THE TASK –
Copy the listing that follows exactly. Its pictures do not belong in the copy.

GIVEN MATERIAL –
━━━━━━━━━━━━━━━━━━━━━━━━━━━━━━
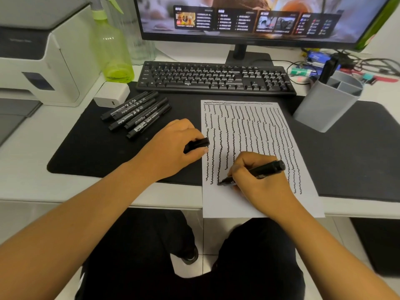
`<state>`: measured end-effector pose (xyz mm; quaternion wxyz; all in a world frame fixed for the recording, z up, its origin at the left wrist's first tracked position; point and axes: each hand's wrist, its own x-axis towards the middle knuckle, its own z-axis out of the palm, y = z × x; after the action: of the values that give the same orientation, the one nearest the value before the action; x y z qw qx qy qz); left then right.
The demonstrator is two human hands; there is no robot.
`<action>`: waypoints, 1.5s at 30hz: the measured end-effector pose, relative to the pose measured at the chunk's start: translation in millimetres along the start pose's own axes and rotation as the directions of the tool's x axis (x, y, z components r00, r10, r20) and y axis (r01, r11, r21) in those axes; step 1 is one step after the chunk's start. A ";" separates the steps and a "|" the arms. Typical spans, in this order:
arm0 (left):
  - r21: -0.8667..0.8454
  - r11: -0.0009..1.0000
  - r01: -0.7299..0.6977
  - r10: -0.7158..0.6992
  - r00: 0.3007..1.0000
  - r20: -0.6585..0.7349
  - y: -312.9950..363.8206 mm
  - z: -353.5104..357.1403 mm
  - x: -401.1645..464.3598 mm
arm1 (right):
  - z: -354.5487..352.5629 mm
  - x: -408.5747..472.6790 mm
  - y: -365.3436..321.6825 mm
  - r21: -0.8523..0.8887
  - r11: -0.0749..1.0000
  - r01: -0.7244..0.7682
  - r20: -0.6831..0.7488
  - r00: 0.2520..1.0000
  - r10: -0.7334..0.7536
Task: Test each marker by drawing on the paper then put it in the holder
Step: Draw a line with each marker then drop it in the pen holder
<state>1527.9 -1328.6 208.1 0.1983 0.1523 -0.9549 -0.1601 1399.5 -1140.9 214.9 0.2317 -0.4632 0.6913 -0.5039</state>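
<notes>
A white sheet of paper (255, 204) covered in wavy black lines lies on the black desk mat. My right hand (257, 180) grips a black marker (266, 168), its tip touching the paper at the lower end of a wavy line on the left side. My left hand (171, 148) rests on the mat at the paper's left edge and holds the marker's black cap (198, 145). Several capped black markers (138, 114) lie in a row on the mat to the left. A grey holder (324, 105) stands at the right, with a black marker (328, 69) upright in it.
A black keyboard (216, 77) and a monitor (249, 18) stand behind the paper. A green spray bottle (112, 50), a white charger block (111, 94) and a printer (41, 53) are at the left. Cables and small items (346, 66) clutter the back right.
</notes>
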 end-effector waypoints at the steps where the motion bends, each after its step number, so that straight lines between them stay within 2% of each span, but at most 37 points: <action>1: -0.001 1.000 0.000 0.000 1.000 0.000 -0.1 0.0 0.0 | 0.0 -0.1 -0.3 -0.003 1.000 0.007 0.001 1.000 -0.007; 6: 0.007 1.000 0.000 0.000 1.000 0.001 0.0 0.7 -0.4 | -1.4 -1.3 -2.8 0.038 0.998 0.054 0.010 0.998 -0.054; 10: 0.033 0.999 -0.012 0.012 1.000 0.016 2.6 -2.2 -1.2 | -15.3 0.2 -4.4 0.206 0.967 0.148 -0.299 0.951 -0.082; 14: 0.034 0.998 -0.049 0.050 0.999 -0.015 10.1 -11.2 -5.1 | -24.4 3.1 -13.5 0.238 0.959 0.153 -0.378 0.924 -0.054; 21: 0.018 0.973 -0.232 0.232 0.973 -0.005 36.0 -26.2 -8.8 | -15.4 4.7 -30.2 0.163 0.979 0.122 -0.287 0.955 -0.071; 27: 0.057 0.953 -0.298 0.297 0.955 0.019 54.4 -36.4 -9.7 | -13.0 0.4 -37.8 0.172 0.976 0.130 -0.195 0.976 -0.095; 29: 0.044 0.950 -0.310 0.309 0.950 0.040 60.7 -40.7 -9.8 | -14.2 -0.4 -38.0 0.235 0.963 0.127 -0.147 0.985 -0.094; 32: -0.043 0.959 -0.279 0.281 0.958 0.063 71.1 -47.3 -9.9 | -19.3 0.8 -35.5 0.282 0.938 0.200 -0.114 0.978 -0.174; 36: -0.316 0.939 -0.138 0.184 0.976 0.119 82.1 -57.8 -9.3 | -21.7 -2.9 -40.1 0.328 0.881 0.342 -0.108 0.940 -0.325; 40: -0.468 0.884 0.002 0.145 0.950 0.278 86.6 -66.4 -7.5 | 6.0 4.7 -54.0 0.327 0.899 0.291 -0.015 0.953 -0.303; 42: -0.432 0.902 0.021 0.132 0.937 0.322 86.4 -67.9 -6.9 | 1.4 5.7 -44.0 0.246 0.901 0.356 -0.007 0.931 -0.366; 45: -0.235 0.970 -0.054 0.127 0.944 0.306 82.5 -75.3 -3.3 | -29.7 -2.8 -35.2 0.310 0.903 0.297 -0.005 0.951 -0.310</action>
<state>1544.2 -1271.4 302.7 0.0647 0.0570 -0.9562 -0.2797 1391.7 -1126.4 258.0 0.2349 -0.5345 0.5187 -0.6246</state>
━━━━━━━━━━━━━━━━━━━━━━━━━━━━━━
FINAL ANSWER –
`<state>`: measured end-effector pose (xyz mm; quaternion wxyz; all in a world frame fixed for the recording, z up, its origin at the left wrist's first tracked position; point and axes: each hand's wrist, its own x-axis towards the middle knuckle, its own z-axis out of the palm, y = z × x; after the action: of the values that give the same orientation, the one nearest the value before the action; x y z qw qx qy qz); left then right.
The demonstrator is two human hands; there is no robot.
`<action>`: waypoints, 1.5s at 30hz: the measured end-effector pose, relative to the pose measured at the chunk's start: translation in millimetres along the start pose's own axes and rotation as the directions of the tool's x axis (x, y, z components r00, r10, r20) and y axis (r01, r11, r21) in those axes; step 1 is one step after the chunk's start. A ";" separates the steps and a "|" the arms. Typical spans, in this order:
arm0 (left):
  - r21: -0.8667..0.8454
  - r11: -0.0009..1.0000
  - r01: -0.7299..0.6977
  - r10: -0.7158..0.6992
  - r00: 0.3007..1.0000
  - r20: -0.6585..0.7349
  - y: -312.9950..363.8206 mm
  - z: -353.5104..357.1403 mm
  - x: -401.1645..464.3598 mm
arm1 (right):
  - z: -354.5487..352.5629 mm
  - x: -408.5747..472.6790 mm
  - y: -365.3436..321.6825 mm
  - r21: -0.8523..0.8887
  - r11: -0.0749..1.0000
  - r01: -0.7244..0.7682
  - r20: -0.6831..0.7488
  - r00: 0.2520..1.0000
  - r10: -0.7334..0.7536
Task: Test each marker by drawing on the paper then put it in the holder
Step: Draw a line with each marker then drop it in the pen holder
<state>1527.9 -1328.6 208.1 0.1983 0.1523 -0.9549 -0.1601 1399.5 -1140.9 214.9 0.2317 -0.4632 0.6913 -0.5039</state>
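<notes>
A white sheet of paper (255, 204) covered in wavy black lines lies on the black desk mat. My right hand (257, 180) grips a black marker (266, 168), its tip touching the paper at the lower end of a wavy line on the left side. My left hand (171, 148) rests on the mat at the paper's left edge and holds the marker's black cap (198, 145). Several capped black markers (138, 114) lie in a row on the mat to the left. A grey holder (324, 105) stands at the right, with a black marker (328, 69) upright in it.
A black keyboard (216, 77) and a monitor (249, 18) stand behind the paper. A green spray bottle (112, 50), a white charger block (111, 94) and a printer (41, 53) are at the left. Cables and small items (346, 66) clutter the back right.
</notes>
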 end-effector waypoints at the steps where the motion bends, each after its step number, so that straight lines between them stay within 2% of each span, but at most 37 points: <action>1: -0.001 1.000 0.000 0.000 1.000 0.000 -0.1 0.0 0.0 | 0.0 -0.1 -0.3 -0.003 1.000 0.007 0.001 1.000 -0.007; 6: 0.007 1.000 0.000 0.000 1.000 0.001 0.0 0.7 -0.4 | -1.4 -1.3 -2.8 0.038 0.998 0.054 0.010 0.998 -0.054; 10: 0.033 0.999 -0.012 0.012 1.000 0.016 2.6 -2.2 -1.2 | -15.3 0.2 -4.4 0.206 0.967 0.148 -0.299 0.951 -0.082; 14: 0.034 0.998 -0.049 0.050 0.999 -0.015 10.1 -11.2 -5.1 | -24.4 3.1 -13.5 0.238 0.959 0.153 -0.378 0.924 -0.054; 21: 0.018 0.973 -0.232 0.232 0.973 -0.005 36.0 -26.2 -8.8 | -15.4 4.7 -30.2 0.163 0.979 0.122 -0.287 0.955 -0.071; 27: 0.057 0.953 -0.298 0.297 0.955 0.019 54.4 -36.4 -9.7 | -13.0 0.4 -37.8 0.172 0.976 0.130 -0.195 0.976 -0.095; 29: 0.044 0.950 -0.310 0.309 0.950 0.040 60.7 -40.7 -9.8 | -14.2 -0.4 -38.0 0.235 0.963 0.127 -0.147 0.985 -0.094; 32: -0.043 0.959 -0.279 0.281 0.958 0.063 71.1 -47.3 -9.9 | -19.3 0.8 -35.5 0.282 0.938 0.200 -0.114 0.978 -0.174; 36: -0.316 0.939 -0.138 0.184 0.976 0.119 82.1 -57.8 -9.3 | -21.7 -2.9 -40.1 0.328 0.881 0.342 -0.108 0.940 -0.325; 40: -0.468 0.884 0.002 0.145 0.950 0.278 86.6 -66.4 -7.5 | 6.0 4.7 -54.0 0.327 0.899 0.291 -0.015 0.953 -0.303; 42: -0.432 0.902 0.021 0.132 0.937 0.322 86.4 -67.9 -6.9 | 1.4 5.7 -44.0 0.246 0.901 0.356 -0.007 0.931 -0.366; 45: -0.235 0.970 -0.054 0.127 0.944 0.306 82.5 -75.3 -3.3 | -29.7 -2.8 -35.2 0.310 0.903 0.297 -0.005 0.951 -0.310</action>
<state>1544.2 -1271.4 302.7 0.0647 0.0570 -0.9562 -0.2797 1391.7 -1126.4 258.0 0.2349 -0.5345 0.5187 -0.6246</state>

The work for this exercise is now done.